Instructions for the task → Write the listing out once more, identical to the original but without pictures.

Data segment →
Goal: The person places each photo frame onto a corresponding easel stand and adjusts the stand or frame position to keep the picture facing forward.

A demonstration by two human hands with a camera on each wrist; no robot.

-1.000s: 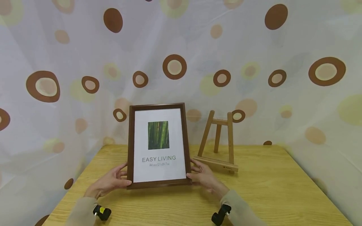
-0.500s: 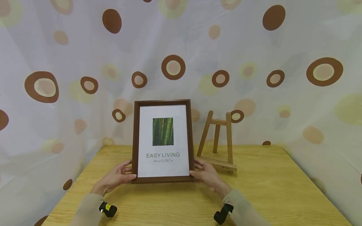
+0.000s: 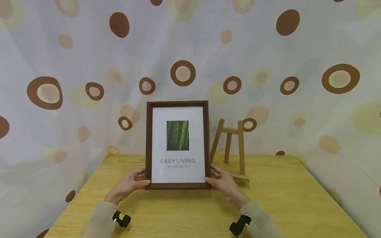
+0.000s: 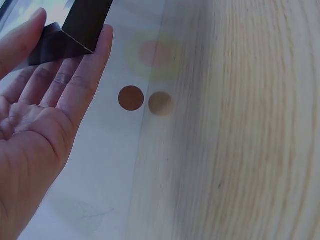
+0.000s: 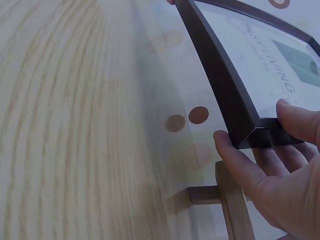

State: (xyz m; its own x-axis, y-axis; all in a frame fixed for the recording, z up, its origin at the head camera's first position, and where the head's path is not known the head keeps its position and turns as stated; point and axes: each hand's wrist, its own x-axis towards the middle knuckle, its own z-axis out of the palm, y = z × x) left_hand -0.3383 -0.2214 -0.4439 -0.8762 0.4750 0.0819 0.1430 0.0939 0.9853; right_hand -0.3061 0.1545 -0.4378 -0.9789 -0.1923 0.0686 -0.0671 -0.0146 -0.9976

Final answer →
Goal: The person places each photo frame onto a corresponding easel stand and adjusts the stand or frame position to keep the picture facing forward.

A demonstration by two human hands with a camera on each wrist; no robot.

-1.000s: 
-0.500s: 
+0.000s: 
+0.000s: 
+0.000s: 

State: (xyz m; its own x-axis, y-axis; all in a frame fixed for the recording, z up, its origin at the head camera's first position, and where the head's path is not known the head keeps its position and turns as stated; point and axes: each hand's wrist, its own x-axis towards the middle knuckle, its own z-axis out of the palm, y = z × x) left_hand -0.3383 -0.2214 -0.4439 -0.8762 0.4750 0.0819 0.1430 0.0939 0.9853; right_hand -0.3061 0.1545 -0.4378 -0.9789 -0.1923 0.0686 -0.0671 -0.0146 -0.9976

With this, there is nothing more to the exercise.